Five- vs seven-year loan term
Let’s assume you want to borrow $20,000. Over a five-year term, the lender might quote you an 8% p.a. interest rate, but it offers a 7.5% p.a. rate if you accept a seven-year loan term.
|Low-interest loan details||Loan option 1||Loan option 2|
|Loan term||Five years||Seven years|
|Total interest paid||$4,331.80||$5,768.68|
In this example, you’re paying 8% p.a. on the five-year loan term, so your repayments are $405.53 per month. You end up paying $4,331.80 in interest charges over five years.
By comparison, if you take the cheaper interest rate at 7.5% over a longer seven-year loan term, your repayments are almost $100 per month less at $306.77, which can be an appealing option as it’s more budget-friendly. Unfortunately, even with the cheaper interest rate, you end up paying more than $1,436 in additional interest charges.
One option you have is to make extra repayments to pay off your low-interest rate car loan sooner, while also taking advantage of the cheaper interest rate. However, it’s essential you check if the lender charges an early repayment fee that may wipe out any saving you thought you were making.
What other factors influence interest rates?
Buying a brand new car might get you a lower interest rate, but if you don’t want a new one or your budget more suits a vehicle that’s already a couple of years old, you need to look for other things that can influence the interest rate you pay.

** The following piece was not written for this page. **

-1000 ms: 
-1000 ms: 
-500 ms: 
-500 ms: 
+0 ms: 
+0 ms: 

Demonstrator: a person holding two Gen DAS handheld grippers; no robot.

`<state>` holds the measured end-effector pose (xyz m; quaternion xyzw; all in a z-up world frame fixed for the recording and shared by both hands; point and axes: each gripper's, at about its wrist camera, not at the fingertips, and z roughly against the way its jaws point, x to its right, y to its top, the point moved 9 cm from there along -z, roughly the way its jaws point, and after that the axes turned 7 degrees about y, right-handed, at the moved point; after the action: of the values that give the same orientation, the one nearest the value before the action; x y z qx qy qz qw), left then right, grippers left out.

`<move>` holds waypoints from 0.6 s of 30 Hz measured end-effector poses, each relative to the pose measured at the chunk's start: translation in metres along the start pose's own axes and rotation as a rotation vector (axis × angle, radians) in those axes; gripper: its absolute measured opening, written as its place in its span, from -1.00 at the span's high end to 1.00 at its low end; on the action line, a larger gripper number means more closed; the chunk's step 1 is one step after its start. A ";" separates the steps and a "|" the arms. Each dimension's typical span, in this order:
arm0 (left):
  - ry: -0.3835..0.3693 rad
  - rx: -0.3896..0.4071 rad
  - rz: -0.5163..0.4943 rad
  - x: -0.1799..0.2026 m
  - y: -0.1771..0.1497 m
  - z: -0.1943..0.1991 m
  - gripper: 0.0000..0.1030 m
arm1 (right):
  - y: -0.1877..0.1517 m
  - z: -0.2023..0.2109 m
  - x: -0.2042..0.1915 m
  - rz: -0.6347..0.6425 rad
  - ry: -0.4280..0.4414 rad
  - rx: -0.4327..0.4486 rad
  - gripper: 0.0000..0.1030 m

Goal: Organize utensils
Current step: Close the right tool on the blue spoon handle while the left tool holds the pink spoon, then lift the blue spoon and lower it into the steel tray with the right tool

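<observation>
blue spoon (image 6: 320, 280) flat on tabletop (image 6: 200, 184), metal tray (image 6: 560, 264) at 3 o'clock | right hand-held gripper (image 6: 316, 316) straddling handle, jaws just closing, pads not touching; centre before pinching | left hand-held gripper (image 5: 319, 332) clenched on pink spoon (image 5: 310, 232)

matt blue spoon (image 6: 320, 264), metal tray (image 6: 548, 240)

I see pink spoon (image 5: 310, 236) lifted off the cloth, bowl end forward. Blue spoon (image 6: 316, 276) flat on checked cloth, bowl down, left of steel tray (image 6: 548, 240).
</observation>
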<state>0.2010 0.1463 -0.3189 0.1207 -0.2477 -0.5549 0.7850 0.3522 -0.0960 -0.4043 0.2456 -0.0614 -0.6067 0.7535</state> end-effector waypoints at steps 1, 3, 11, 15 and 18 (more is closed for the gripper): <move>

Whether the low rate car loan is secured or unsecured
A secured car loan may come at a cheaper interest rate than an unsecured loan, which is because the bank can use your car as a guarantee for a secured loan if you default.
Whether the interest rate is fixed or variable
Some banks offer both fixed rate car loans and variable rate car loans. You may find the variable rate is cheaper than the fixed one because it might fluctuate throughout the loan term.
The loan term
Some lenders out there offer lower rates for longer loan terms. For example, if you agree to extend your loan term to seven years instead of five, you could find your interest rate drops a little.
Don’t automatically assume that a lower rate means a cheaper car loan. It’s essential to work out your total cost over the entire loan to be sure you’re receiving the best car loan deal.
Whether the loan is full-doc or low-doc
If your loan application demonstrates that you have a stable employment history and you can provide payslips to verify your income, you’re likely to qualify for a low-interest rate car loan. However, if you’re self-employed and can’t prove your income with payslips or tax returns, it’s likely you’ll pay a slightly higher rate with a low-doc loan.
Your credit history
If you see a low-interest rate car loan advertised, but you have a bad credit history, it’s likely you won’t qualify for those rates. Your cheap car loan search is usually limited to lenders that offer bad credit products.
If the loan comes with additional features
Some lenders include extras on top of your loan repayment, which might consist of loan insurance premium payments, where you pay for a policy that covers you if you can’t keep up with repayments. These features can increase the amount you have to pay each month but don’t go towards your car loan balance.
If there are brokerage fees
If you get your low-interest rate car loans through a broker or a finance officer at the car dealership, you might also have to pay brokerage fees on top of other finance costs. With some brokers, you may pay that as a percentage of the amount you’re borrowing, eg 4% or it could be a set charge, eg $500.
Always check what fees providers charge on your loan and wherever possible, ask for the lender to reduce them. If the broker or finance officer doesn’t decrease them, shop around elsewhere for a better deal. When considering low-interest car loans, remember to compare all your car loan options before you apply.